A lidar mapping study, released in the open-access journal PLOS One, with the help of cutting-edge aerial mapping technology reveals that ancient Teotihuacan residents moved enormous amounts of soil and bedrock for construction and reshaped the landscape in a way that continues to influence the contours of modern activities in this part of Mexico.

The article demonstrates how Teotihuacan’s engineers diverted two rivers to align with astronomical markers, discovered hundreds of previously unknown architectural features, and documented over 200 archaeological features destroyed by mining and urban sprawl since the 1960s.

Teotihuacan, located approximately 25 miles northeast of modern Mexico City, was the largest city in the Americas and one of the largest in the ancient world. It lasted from about 100 BCE to 550 CE, or 1,000-2,000 years ago, and covered an area of 8 square miles.

It had a population of around 100,000 people at its peak and was made up of numerous pyramids, plazas, and well-designed residential and commercial neighbourhoods. Some of the pyramids and other structures can still be seen above ground, but the majority of the city’s ruins are buried beneath modern fields, buildings, and other activity areas.

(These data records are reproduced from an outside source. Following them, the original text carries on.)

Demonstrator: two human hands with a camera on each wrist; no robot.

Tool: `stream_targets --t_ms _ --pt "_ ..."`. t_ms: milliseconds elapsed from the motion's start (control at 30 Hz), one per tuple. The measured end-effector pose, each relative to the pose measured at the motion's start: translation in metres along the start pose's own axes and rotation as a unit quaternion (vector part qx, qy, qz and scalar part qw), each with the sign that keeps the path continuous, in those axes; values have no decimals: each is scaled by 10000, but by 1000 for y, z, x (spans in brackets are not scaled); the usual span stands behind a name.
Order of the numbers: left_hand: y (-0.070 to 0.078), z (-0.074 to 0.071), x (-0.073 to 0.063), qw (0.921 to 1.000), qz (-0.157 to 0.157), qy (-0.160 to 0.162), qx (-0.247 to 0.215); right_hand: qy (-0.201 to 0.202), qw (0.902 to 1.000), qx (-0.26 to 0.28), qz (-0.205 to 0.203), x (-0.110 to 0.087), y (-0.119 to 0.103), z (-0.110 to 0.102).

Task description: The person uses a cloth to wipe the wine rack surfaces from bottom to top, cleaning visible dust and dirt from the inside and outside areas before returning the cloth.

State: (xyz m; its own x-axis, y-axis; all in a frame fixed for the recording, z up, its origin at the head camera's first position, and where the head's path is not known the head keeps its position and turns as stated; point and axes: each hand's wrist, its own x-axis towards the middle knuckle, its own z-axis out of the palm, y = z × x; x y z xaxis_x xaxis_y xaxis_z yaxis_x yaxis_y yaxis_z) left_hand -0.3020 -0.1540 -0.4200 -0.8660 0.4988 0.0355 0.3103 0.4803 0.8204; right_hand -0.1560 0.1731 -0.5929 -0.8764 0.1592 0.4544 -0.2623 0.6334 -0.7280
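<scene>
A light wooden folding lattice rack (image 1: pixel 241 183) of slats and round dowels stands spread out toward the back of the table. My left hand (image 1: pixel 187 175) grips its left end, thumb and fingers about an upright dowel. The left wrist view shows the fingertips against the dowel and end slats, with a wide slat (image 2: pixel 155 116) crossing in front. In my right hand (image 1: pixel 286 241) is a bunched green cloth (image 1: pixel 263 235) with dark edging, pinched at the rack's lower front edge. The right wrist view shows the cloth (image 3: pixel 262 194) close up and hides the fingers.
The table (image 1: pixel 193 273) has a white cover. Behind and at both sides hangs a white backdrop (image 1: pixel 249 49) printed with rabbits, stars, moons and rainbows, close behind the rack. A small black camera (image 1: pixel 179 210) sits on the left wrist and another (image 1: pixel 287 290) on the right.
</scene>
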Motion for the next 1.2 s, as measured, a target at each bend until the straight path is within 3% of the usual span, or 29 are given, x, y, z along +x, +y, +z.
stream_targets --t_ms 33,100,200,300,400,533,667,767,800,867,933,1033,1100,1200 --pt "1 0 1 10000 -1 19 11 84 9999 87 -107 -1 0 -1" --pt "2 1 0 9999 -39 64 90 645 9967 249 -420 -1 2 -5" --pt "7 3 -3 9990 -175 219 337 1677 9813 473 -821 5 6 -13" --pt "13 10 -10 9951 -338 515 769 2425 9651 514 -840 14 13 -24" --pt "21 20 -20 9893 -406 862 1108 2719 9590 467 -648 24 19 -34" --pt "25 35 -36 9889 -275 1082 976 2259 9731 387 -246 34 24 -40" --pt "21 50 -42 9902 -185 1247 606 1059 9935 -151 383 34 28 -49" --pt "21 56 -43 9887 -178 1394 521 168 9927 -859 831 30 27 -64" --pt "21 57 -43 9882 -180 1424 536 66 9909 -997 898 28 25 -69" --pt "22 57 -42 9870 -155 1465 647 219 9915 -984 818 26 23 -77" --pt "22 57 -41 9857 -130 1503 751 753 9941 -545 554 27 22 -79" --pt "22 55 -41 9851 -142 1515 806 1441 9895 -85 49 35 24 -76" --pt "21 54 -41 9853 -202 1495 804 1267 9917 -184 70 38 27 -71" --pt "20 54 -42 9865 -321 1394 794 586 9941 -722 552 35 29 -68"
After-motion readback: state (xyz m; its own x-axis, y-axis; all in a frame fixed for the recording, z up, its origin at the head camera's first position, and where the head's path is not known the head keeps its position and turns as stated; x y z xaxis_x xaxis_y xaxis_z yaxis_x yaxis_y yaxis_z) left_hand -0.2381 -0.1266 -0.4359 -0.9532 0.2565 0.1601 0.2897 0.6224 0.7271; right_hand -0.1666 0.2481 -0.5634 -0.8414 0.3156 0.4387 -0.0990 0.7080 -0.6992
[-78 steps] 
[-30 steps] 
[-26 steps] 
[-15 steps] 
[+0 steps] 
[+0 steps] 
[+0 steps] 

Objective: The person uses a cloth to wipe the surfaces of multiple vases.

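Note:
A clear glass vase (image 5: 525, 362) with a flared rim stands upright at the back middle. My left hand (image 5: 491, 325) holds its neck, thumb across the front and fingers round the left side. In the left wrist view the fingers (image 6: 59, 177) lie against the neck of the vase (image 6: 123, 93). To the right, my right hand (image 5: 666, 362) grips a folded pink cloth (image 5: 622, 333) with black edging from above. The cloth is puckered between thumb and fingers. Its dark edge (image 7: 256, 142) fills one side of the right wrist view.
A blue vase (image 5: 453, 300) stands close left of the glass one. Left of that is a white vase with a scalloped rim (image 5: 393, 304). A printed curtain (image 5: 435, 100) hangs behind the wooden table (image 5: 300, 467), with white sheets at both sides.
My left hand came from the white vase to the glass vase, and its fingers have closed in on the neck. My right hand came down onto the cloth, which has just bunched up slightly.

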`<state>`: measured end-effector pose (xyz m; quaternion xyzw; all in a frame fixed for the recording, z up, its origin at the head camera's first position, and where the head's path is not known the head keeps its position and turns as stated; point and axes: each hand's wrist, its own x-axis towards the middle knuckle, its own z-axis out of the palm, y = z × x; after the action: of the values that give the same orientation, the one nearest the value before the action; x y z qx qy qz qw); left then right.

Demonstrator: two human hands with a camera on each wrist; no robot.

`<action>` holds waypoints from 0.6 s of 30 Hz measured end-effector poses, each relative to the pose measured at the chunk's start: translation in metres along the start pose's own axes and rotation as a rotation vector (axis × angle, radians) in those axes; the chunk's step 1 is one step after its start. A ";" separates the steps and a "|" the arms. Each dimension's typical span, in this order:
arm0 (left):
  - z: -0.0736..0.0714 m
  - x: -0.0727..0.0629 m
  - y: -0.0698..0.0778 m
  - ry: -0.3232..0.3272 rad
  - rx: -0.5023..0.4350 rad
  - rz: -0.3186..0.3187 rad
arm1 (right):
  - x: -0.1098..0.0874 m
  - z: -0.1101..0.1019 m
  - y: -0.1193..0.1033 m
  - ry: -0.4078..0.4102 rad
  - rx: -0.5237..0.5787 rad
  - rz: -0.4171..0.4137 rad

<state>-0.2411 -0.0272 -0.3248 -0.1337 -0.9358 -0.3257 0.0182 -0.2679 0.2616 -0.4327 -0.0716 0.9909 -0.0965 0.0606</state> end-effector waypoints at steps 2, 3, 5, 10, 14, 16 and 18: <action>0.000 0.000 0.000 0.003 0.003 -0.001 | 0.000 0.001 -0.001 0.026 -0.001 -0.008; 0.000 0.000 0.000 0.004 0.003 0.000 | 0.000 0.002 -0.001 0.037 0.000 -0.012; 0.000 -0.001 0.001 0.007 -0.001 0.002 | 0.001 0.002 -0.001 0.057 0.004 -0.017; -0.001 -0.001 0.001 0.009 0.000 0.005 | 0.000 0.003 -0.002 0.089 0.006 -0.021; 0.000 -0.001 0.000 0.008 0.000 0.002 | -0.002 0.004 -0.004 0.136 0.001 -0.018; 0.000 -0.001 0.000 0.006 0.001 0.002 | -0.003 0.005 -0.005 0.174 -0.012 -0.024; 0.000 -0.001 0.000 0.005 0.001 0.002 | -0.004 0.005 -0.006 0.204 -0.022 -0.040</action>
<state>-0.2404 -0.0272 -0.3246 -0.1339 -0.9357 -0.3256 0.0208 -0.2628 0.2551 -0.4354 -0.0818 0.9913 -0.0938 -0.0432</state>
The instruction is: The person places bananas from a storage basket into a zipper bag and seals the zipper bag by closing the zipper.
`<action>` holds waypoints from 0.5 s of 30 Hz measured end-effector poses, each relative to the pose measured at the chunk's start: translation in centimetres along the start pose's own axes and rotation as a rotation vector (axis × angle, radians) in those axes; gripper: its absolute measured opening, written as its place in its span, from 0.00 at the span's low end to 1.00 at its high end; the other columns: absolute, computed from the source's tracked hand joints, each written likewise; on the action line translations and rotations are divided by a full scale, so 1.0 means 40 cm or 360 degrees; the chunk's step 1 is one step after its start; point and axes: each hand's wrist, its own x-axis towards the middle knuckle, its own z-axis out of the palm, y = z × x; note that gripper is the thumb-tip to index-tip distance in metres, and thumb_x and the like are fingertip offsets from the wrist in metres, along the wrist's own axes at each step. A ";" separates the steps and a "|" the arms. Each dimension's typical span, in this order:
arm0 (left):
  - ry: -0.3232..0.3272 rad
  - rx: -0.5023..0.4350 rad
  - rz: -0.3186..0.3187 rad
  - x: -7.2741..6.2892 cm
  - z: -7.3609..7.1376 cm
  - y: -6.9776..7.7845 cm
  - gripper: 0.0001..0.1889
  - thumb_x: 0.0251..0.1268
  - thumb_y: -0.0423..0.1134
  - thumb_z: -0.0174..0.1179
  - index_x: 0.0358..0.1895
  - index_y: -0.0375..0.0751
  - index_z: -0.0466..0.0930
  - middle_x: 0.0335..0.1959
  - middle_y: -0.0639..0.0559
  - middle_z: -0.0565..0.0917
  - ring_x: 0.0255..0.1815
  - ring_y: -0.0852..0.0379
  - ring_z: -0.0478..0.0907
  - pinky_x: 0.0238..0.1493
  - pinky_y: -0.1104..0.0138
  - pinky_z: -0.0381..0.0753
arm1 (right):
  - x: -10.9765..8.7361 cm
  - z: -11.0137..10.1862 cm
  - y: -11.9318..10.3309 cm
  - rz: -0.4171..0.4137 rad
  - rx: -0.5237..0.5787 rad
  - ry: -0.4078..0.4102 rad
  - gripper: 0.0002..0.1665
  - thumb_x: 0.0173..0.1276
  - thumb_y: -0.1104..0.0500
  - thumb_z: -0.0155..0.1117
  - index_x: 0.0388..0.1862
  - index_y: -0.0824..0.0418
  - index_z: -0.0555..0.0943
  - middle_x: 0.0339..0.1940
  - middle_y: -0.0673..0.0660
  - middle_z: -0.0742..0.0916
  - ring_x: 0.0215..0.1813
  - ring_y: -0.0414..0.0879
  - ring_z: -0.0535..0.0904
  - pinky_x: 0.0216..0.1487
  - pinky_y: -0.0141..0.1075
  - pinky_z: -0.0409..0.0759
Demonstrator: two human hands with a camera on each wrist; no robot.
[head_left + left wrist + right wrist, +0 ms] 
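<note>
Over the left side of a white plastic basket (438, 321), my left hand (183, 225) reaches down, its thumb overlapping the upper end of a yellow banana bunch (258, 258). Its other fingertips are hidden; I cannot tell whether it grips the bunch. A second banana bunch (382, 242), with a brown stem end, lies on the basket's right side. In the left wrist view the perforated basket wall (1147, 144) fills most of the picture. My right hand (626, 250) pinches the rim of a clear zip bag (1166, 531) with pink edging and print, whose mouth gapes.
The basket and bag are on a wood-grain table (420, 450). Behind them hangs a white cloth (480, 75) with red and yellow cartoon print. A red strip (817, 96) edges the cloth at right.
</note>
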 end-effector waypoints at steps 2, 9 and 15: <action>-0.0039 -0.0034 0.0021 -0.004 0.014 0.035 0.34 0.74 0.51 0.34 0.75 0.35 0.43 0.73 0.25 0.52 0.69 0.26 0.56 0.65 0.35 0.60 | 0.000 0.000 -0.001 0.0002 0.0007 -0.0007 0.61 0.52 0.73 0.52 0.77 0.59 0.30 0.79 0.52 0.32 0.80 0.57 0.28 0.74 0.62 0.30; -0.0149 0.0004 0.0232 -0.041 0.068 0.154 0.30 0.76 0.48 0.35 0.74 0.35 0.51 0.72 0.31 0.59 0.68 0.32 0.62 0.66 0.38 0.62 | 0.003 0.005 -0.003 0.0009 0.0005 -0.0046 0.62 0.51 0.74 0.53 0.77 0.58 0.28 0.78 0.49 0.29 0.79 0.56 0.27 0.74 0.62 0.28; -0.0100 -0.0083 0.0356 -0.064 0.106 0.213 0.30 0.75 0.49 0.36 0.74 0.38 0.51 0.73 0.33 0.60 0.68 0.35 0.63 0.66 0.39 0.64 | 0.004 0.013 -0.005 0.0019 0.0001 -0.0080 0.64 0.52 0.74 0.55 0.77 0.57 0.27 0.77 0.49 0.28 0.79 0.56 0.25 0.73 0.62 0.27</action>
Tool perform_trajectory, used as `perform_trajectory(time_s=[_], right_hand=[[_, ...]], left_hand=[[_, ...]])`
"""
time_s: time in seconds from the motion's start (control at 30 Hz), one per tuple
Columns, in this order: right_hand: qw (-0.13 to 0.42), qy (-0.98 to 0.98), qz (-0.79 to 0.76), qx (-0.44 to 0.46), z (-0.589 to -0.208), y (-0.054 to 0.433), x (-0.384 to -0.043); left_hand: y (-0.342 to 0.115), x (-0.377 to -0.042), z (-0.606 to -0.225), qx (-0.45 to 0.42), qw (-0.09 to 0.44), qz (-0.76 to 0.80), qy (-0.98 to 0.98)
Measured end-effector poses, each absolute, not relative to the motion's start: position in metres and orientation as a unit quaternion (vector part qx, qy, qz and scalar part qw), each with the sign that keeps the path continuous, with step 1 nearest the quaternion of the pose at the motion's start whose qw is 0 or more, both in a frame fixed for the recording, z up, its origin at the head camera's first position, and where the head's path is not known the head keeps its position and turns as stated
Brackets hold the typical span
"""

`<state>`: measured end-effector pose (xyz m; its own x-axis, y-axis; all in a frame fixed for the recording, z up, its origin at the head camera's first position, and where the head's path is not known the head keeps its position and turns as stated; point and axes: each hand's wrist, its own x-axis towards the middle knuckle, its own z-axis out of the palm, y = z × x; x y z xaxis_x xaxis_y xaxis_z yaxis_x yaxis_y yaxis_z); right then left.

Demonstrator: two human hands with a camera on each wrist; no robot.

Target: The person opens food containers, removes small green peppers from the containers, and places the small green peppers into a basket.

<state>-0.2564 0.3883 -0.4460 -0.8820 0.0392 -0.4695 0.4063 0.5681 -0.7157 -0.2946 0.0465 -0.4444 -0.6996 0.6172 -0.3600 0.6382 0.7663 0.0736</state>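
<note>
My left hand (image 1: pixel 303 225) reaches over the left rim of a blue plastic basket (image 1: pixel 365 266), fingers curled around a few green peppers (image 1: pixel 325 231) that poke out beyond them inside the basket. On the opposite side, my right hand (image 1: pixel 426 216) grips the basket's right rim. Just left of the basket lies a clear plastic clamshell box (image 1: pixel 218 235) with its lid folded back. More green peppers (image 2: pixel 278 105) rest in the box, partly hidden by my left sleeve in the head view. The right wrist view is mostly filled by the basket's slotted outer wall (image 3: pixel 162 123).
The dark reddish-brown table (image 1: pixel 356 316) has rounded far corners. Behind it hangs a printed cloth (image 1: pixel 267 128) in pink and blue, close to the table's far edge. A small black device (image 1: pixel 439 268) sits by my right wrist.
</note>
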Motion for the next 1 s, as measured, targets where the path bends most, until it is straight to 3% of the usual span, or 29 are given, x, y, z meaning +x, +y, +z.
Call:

Nawa Sugiyama and co-authors Saburo Sugiyama at Arizona State University, Tanya Catignani at George Mason University, Adrian S. Z. Chase at Claremont University, and Juan C. Fernandez-Diaz at Houston University used lidar, a mapping technology that measures the amount of time it takes light from a laser to bounce back from an object, to map the below-ground parts of Teotihuacan. Archaeologists frequently use lidar to discover buried features covered by dense forests or open fields, but the technology is rarely used to discover archaeological remains beneath urban areas.

Sugiyama’s group believed that lidar could help clarify the relationship between the layout of Teotihuacan and modern activities that overlay it because the sheer scale of construction at Teotihuacan suggested massive modification of the ancient landscape. The lidar findings were confirmed by the researchers through foot surveys and comparisons to previous mapping efforts.

They discovered that the Teotihuacan builders levelled the ground down to the bedrock and, in some cases, dug up the bedrock itself to use as construction and fill material. The authors calculated that roughly 372,056 square metres of artificial ground racked up over the course of roughly 300 years of construction in just one area of the city, called the Plaza of the Columns Complex, that had been quarried elsewhere in the Teotihuacan Valley. The authors estimate that 2,423,411 square meters of rock, dirt, and adobe were used in three of the main pyramid complexes.

This major reshaping of the landscape has an impact on the layout of modern construction and activities. The authors discovered that 65 percent of urban areas had property or modern features that were orthogonally aligned within 3 degrees of 15 degrees east of astronomical north – the same alignment as Teotihuacan. Rock fences were erected in areas where lidar and excavation revealed ancient underground walls that made modern-day ploughing difficult.

Engineers at Teotihuacan also rerouted the Rio San Juan and the San Lorenzo Rivers, which run through the city. Rio San Juan follows the Teotihuacan orientation for 3 kilometres as it flows through the city center, whereas the San Lorenzo River has a very distinct orientation, 8 degrees south of astronomical east for 4.9 kms. Previous research has interpreted them as significant canals with symbolic and Astronomical significance.

The lidar map also revealed that other sections of canals and rivers, many of which are still in use presently, were transformed at various points along their routes, frequently coinciding with Teotihuacan directionalities. A total of 16.9 km of the modern-day hydrological systems have their origins in the Early Classic Teotihuacan landscape.

The group discovered 298 previously unrecorded features and 5,795 man-made terraces on the lidar map. They did, however, discover over 200 known features that have been destroyed by mining since 2015.

The authors intend to use their lidar map to create a three-dimensional geospatial database that will allow them to observe stratigraphic and surface data, natural and artificial features, and document the true extent of humans as geomorphic agents in the Teotihuacan Valley over long periods of time.